Collected data
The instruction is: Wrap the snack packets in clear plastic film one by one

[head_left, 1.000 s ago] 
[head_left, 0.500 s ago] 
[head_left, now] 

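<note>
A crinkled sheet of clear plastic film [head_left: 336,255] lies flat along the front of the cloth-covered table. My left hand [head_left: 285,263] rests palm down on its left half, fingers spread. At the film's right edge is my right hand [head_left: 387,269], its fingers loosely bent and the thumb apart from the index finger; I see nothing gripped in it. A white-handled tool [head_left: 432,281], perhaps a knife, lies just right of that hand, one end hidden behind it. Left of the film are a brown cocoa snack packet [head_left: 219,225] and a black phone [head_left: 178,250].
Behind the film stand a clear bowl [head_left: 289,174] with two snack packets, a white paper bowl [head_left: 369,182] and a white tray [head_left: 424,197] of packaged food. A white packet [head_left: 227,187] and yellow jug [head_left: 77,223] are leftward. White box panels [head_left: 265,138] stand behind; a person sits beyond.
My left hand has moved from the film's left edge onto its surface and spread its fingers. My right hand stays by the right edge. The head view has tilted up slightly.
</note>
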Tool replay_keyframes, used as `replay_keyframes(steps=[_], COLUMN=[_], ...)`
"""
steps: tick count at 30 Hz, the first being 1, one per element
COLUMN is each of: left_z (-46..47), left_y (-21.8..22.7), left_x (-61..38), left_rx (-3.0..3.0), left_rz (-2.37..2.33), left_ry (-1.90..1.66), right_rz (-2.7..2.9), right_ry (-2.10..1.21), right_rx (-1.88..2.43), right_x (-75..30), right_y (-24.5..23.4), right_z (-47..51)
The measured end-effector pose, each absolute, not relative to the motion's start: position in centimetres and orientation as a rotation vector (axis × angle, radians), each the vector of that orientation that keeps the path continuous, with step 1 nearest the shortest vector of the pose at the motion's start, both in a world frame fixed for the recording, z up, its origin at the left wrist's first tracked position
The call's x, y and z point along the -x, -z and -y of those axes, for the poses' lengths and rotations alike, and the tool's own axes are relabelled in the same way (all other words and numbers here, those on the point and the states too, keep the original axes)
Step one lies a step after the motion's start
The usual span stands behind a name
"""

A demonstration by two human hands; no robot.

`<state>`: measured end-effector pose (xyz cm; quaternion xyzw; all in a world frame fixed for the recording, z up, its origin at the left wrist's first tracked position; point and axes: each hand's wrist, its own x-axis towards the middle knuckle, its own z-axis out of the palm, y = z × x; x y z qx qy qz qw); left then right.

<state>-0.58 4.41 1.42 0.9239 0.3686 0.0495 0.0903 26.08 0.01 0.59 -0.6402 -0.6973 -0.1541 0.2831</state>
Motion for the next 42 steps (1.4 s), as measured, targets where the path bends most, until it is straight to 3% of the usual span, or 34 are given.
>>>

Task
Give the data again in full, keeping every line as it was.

Reply to the task
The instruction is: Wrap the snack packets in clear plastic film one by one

[head_left, 1.000 s ago] 
[head_left, 0.500 s ago] 
[head_left, now] 

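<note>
A crinkled sheet of clear plastic film [head_left: 336,255] lies flat along the front of the cloth-covered table. My left hand [head_left: 285,263] rests palm down on its left half, fingers spread. At the film's right edge is my right hand [head_left: 387,269], its fingers loosely bent and the thumb apart from the index finger; I see nothing gripped in it. A white-handled tool [head_left: 432,281], perhaps a knife, lies just right of that hand, one end hidden behind it. Left of the film are a brown cocoa snack packet [head_left: 219,225] and a black phone [head_left: 178,250].
Behind the film stand a clear bowl [head_left: 289,174] with two snack packets, a white paper bowl [head_left: 369,182] and a white tray [head_left: 424,197] of packaged food. A white packet [head_left: 227,187] and yellow jug [head_left: 77,223] are leftward. White box panels [head_left: 265,138] stand behind; a person sits beyond.
My left hand has moved from the film's left edge onto its surface and spread its fingers. My right hand stays by the right edge. The head view has tilted up slightly.
</note>
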Tool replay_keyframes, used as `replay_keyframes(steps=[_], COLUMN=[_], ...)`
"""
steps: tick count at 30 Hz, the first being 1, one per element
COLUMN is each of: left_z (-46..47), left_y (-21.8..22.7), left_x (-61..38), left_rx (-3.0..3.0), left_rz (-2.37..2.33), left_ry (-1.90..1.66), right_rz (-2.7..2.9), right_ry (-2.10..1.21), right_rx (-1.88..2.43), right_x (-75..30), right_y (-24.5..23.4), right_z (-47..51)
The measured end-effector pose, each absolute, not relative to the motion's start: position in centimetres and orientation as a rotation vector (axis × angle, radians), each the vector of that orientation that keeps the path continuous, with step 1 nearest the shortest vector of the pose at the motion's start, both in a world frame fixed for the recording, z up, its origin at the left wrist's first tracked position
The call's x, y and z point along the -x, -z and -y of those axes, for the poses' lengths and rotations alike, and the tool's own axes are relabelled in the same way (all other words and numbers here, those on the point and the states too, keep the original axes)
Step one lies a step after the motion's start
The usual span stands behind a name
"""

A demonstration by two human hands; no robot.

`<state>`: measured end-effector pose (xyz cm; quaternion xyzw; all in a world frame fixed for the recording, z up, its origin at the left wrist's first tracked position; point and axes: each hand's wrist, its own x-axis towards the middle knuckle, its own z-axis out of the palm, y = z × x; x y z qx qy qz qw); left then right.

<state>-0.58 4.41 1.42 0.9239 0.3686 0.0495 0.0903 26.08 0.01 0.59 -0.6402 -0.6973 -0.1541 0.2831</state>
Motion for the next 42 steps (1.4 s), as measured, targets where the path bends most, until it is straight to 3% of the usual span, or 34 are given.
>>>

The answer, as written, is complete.